Julia looked at Conrad. “This is the group you were infiltrating when you went to Berlin?”
“Yes.” He leaned against the wall and crossed his arms over his chest. “In Paris I had hooked up with Pierre LeMont, the small-time arms dealer you and I did surveillance on.”
“I remember.”
“Through him, I was put in touch with Henry Jr.’s partner, Georges Durand. My cover was as a buyer for a private entity. As a test, Cari’s station chief left her in the dark about my affiliation with the CIA. After negotiating a couple of deals with Durand, he hired me to do some independent contracting for him and Kramer. In the process I figured out Cari’s romance with Henry was not an act. She was giving classified information to him and feeding mostly false information back to her COS.”
Smitty swiveled in his chair and put his feet on the coffee table. “The topper was that the Kramer clan is kissing cousins to Germany’s chancellor, Wilhelm Ruger. The information young Kramer received was being passed on to the German government. I decided to keep Con undercover there until we could determine what to do with Cari. We were hoping to find out more about Kramer’s operation before we terminated her employment.”
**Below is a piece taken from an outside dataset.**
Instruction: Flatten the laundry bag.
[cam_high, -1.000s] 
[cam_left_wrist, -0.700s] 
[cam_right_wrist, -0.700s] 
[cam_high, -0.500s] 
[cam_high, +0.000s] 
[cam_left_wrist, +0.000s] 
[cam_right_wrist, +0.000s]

Julia sank back into the futon. “The warehouse we blew up in Berlin—was that part of your independent contracting?”
Conrad nodded. “Kramer and Durand needed some competition put out of business. Of course, that part of my contracting was never officially reported to the Agency.”
Pushing off the wall, he leaned over the table. He rifled through the file until he found several papers. “Cari was receiving e-mail correspondence from someone at Langley.” Handing the papers to Julia, he continued. “They were bypassing the European Chief of Op and her station chief with information a person in her capacity shouldn’t have had access to.”
Julia sat forward and studied the copies of e-mail correspondence. Names were in code, but the messages provided a cache of information ranging from the itineraries of dignitaries to the logistics of packages containing gray arms entering the country.
“Was Kramer paying for this information?”
Conrad shrugged. “Not that we could track, which was odd. It would have made more sense if someone was selling the info to him, but it appeared they weren’t. Smitty and I decided we had to find out who was giving up the info and why. Since I was already inside, I continued to shadow Cari and intercept as much as possible in order to find out the identity of the mole. Her COS agreed to the arrangement.
“After you and I blew up that warehouse, I was sitting around getting Durand drunk one night when he showed me this.” Conrad pulled a piece of paper out of his back pocket and handed it to Julia.
Folded down into a small rectangle, the paper was creased and worn at the edges. Julia’s skin prickled with foreboding. If Con was carrying it on him, the link written on that piece of paper was crucial to the operation.
“Apparently Cari’s friend in the Agency got bold enough to hand over names of operators in Europe—just the thing Kramer wanted. His plan was to expose the agents to the underground world and then sit back and watch. It wouldn’t take long for the terrorists, organized crime lords or drug czars to eliminate the CIA operators, effectively crippling the European operations with no direct involvement on his part.”